EXERCISE AIM —
Restate the material verbatim, every line included.

SUPPLIED MATERIAL —

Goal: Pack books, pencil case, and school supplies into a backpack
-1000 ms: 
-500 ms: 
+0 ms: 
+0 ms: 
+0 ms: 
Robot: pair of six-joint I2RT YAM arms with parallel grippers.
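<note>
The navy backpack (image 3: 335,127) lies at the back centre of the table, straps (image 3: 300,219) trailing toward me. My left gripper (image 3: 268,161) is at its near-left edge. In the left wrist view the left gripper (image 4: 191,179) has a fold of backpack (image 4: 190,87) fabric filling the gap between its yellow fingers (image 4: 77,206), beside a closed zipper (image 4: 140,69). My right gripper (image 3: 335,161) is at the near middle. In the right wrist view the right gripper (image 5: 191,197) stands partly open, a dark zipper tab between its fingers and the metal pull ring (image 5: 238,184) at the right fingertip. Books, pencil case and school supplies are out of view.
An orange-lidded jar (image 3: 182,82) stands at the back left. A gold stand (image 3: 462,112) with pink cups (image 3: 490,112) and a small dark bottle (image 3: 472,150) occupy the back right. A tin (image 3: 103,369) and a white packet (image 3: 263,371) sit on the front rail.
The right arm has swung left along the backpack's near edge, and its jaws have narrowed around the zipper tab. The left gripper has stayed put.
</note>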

SOLVED PROBLEM —
Goal: Pack books, pencil case, and school supplies into a backpack
-1000 ms: 
-500 ms: 
+0 ms: 
+0 ms: 
+0 ms: 
Robot: pair of six-joint I2RT YAM arms with parallel grippers.
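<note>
The navy backpack (image 3: 335,127) lies at the back centre of the table, straps (image 3: 300,219) trailing toward me. My left gripper (image 3: 268,161) is at its near-left edge. In the left wrist view the left gripper (image 4: 191,179) has a fold of backpack (image 4: 190,87) fabric filling the gap between its yellow fingers (image 4: 77,206), beside a closed zipper (image 4: 140,69). My right gripper (image 3: 335,161) is at the near middle. In the right wrist view the right gripper (image 5: 191,197) stands partly open, a dark zipper tab between its fingers and the metal pull ring (image 5: 238,184) at the right fingertip. Books, pencil case and school supplies are out of view.
An orange-lidded jar (image 3: 182,82) stands at the back left. A gold stand (image 3: 462,112) with pink cups (image 3: 490,112) and a small dark bottle (image 3: 472,150) occupy the back right. A tin (image 3: 103,369) and a white packet (image 3: 263,371) sit on the front rail.
The right arm has swung left along the backpack's near edge, and its jaws have narrowed around the zipper tab. The left gripper has stayed put.
</note>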

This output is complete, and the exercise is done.